WORK TO BE COMPLETED:
Which lines below fall between the one containing "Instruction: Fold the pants" and the one containing "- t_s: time"? Repeat them exactly, counting both of those lines, and add nothing else.

SOURCE DATA:

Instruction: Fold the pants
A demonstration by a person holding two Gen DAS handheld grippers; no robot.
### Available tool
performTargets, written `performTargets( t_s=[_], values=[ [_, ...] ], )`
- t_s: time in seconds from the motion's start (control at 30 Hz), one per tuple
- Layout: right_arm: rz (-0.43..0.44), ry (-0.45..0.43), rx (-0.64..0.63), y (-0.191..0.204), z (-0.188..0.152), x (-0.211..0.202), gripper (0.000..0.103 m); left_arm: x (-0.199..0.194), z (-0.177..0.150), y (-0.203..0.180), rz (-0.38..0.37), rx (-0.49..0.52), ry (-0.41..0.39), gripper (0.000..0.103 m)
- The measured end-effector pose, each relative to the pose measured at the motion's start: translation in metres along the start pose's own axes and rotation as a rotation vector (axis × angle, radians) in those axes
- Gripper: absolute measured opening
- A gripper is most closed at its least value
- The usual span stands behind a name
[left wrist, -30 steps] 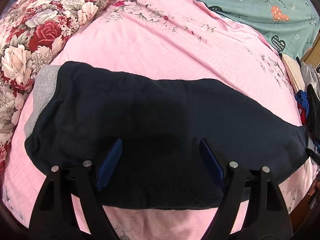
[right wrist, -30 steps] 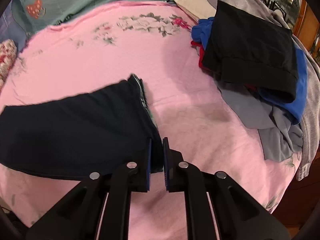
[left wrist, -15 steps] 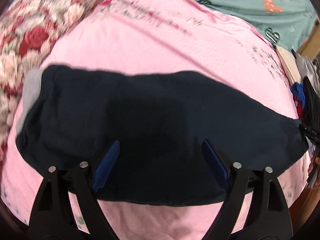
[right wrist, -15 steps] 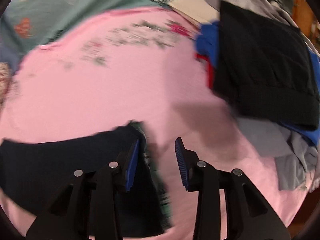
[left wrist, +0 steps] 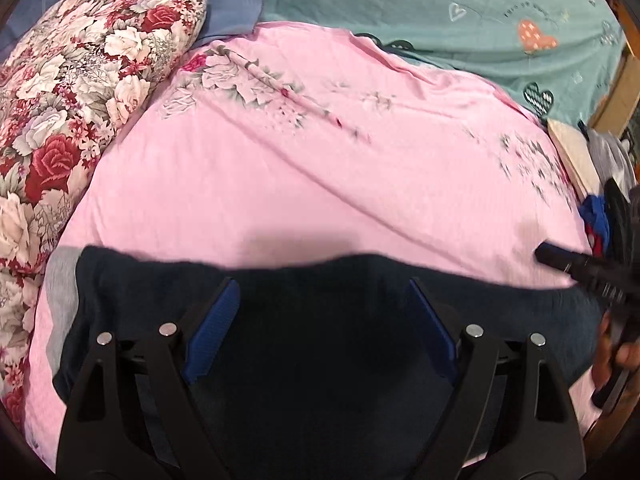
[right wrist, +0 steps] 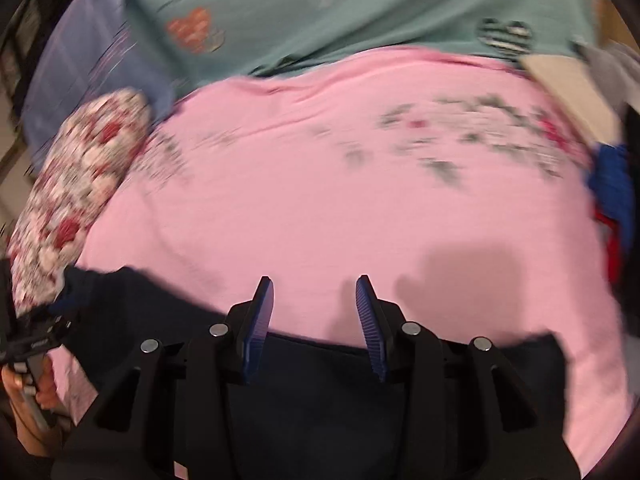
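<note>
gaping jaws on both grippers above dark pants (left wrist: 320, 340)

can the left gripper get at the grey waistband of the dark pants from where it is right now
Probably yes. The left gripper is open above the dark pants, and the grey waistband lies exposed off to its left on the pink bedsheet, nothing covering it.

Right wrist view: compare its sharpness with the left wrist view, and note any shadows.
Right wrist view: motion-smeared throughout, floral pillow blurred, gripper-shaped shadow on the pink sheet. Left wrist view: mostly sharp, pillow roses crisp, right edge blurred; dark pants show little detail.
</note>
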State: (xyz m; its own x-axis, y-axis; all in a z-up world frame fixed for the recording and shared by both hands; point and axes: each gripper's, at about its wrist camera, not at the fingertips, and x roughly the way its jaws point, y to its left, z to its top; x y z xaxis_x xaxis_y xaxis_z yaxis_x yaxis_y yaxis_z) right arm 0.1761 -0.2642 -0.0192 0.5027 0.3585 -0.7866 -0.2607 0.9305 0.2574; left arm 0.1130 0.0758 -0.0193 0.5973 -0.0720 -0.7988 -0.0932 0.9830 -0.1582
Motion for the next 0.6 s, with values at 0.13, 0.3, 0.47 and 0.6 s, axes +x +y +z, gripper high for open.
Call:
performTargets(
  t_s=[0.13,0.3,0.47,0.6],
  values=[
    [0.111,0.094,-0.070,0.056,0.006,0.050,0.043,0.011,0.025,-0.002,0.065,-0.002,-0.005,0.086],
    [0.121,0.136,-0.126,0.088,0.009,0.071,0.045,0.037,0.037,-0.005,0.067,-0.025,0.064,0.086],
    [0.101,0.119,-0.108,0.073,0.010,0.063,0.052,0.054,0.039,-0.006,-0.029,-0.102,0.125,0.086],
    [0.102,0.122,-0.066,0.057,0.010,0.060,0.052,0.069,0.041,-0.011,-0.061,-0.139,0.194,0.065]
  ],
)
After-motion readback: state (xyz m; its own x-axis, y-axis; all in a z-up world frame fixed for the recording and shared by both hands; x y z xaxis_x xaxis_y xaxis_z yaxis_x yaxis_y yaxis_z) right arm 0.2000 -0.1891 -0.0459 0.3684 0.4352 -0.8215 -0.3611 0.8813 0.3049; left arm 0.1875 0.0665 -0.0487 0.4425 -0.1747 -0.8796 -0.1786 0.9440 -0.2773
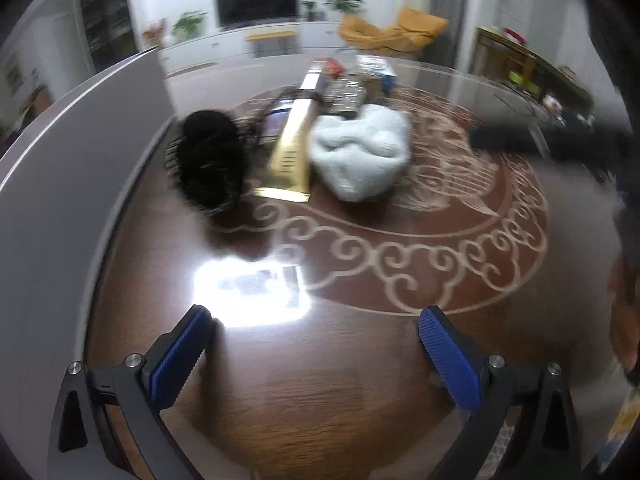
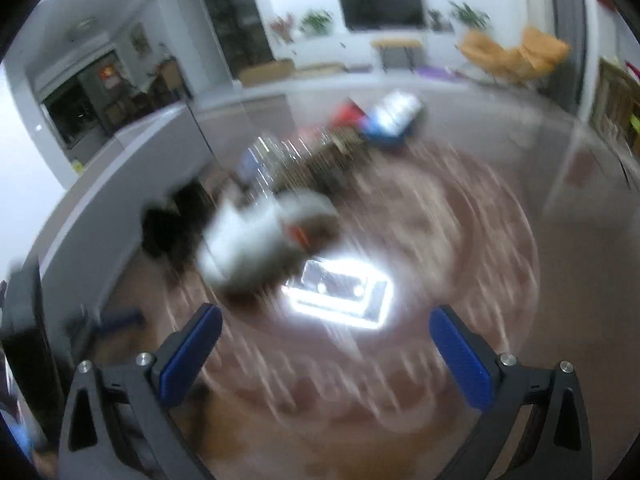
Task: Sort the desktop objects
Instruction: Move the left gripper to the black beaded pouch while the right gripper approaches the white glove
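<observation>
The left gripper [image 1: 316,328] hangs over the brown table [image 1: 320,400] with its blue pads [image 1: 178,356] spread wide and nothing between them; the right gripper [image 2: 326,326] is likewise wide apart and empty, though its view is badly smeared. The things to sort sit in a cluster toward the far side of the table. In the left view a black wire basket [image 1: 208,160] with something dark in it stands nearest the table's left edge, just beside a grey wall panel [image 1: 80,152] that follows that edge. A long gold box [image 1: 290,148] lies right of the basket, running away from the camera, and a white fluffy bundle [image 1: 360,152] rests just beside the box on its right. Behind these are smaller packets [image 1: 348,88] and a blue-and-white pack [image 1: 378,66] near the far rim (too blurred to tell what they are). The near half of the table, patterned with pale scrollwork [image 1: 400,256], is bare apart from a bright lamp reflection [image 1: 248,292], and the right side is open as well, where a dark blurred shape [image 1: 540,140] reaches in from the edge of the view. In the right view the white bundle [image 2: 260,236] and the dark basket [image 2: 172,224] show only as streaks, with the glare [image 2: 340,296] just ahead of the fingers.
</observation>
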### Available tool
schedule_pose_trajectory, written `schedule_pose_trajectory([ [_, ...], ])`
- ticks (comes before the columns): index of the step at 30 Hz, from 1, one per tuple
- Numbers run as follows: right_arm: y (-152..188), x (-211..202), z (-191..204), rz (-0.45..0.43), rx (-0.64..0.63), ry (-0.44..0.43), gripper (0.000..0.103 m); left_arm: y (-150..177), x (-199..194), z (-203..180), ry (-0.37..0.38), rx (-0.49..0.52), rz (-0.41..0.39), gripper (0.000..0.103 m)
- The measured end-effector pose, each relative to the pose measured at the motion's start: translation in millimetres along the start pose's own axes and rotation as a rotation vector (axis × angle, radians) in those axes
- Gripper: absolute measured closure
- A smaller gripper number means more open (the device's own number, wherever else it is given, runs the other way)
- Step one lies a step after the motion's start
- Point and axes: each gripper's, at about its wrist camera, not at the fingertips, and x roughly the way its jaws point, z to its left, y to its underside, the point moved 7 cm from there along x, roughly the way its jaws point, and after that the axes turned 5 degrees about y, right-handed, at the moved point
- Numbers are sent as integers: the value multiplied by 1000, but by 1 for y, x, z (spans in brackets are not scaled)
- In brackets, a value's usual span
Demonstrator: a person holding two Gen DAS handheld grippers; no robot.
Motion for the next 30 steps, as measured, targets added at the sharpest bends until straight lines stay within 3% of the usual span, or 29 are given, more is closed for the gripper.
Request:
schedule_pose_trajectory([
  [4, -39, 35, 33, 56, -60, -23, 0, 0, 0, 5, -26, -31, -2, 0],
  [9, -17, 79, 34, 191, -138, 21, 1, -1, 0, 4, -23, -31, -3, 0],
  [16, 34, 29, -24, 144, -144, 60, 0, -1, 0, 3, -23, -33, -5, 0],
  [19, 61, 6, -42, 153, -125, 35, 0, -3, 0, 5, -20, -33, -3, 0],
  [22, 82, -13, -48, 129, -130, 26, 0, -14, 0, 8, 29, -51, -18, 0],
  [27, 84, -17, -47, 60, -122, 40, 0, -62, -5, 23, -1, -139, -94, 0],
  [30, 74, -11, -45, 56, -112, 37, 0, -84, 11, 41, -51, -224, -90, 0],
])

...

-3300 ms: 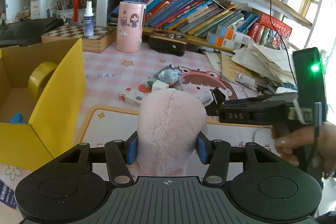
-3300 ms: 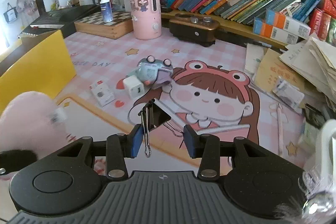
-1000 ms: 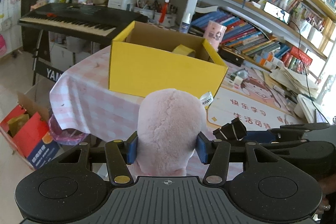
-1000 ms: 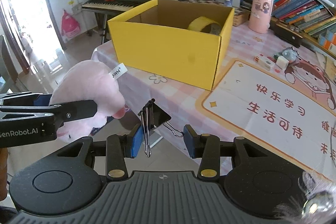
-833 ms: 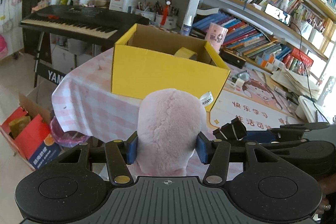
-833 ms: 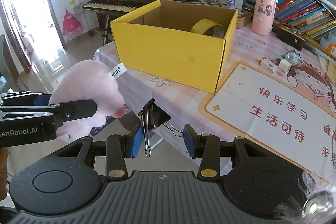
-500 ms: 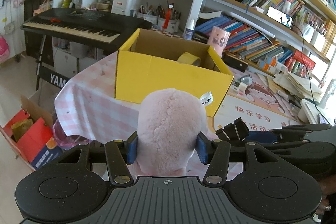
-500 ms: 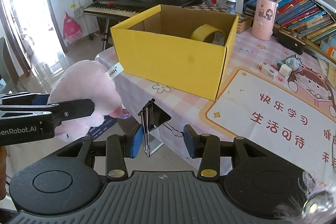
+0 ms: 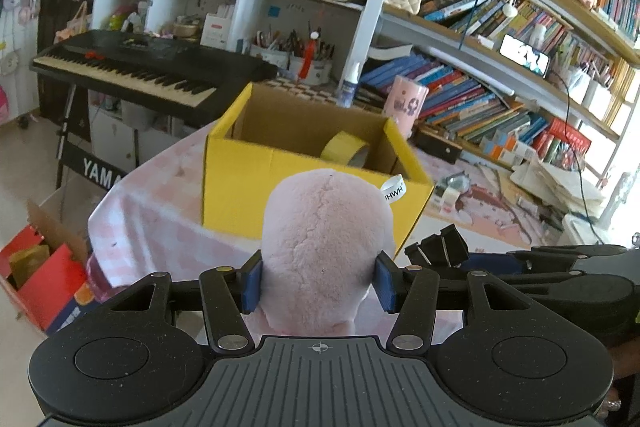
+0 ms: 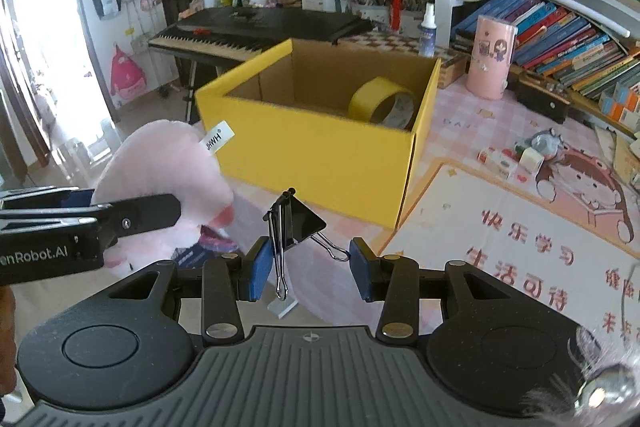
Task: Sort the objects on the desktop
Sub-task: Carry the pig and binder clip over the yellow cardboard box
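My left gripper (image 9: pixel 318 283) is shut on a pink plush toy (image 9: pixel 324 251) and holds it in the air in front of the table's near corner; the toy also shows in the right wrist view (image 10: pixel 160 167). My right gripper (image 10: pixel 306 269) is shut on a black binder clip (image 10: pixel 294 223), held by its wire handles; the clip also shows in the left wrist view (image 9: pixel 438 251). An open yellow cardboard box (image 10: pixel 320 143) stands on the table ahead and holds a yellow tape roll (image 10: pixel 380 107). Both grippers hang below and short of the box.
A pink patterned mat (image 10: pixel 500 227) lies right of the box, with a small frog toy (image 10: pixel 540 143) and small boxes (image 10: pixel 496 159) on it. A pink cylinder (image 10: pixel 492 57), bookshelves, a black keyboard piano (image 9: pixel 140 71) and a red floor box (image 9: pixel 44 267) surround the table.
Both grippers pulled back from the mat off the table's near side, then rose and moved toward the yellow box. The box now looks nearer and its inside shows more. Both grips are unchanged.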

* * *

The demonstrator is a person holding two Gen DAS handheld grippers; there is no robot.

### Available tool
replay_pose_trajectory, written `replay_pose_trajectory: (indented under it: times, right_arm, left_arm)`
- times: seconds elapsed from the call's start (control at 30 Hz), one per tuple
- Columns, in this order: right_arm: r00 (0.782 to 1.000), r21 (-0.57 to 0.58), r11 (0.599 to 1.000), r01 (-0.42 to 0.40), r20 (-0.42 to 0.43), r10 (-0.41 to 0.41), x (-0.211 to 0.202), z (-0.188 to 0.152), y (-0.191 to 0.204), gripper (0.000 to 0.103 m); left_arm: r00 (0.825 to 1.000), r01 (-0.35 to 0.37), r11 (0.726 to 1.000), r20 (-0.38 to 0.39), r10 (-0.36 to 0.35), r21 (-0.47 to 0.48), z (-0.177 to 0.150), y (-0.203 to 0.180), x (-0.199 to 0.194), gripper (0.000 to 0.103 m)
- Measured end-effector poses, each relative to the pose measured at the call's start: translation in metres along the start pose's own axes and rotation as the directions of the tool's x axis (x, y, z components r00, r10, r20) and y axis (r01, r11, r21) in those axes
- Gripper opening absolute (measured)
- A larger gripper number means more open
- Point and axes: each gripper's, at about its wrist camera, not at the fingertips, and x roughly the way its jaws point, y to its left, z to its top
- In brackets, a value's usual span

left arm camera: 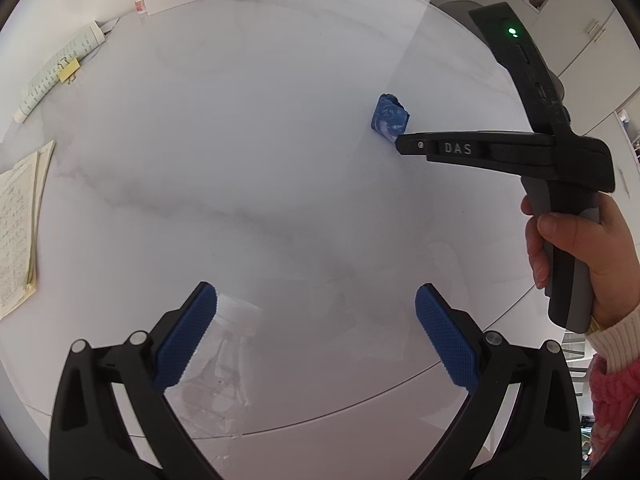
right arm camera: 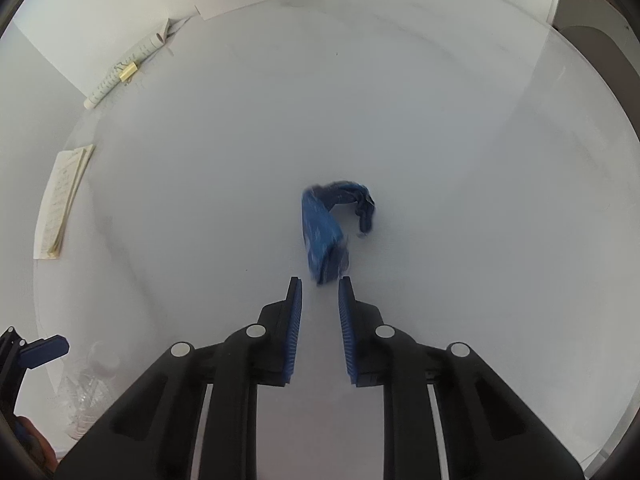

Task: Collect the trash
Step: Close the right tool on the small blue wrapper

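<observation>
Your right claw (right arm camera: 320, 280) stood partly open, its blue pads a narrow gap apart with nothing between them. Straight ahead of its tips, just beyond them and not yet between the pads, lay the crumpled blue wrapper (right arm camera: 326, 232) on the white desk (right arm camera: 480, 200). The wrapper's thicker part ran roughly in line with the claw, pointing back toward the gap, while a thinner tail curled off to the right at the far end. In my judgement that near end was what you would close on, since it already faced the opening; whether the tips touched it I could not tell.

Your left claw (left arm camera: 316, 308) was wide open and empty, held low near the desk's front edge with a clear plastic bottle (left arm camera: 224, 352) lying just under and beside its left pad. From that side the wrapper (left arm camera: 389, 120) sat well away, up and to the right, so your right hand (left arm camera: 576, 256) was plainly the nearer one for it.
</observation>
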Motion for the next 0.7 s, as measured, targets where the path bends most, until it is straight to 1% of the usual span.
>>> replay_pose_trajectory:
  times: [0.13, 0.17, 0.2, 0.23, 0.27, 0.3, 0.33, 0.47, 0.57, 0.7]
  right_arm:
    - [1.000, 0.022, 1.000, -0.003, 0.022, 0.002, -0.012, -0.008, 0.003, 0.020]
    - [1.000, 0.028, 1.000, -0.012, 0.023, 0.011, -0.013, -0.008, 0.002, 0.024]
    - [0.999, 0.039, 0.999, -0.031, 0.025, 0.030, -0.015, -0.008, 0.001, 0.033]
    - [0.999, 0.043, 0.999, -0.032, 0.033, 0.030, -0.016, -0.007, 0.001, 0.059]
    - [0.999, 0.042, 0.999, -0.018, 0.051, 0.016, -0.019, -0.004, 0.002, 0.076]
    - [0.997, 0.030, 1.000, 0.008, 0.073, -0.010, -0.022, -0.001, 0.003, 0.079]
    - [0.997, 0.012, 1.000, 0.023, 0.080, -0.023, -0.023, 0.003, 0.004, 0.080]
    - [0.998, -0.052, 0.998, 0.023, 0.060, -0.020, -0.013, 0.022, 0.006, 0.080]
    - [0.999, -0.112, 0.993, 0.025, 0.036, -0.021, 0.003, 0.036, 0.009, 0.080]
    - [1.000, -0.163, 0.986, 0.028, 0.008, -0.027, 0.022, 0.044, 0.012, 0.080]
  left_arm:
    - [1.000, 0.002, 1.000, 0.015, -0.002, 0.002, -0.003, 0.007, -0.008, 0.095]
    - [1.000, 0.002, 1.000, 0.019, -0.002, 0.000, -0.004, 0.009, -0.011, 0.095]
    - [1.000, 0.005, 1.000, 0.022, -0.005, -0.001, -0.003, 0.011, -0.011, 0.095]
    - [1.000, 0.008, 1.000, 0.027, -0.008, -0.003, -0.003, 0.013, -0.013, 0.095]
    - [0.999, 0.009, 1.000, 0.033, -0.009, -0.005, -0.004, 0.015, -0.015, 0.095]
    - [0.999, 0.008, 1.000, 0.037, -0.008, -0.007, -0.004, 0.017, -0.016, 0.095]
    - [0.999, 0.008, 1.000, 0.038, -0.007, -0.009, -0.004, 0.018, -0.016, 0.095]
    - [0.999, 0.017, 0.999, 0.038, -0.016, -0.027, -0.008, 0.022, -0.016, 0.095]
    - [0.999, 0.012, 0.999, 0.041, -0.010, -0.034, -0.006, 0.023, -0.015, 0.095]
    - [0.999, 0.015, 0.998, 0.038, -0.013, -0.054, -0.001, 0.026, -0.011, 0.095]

OUTPUT FOR THIS TASK:
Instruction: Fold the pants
A demonstration by a person holding two Gen DAS handheld grippers; no robot.
### Available tool
performTargets, written `performTargets( t_s=[_], values=[ [_, ...] ], )`
- t_s: time in seconds from the motion's start (control at 30 Hz), one per tuple

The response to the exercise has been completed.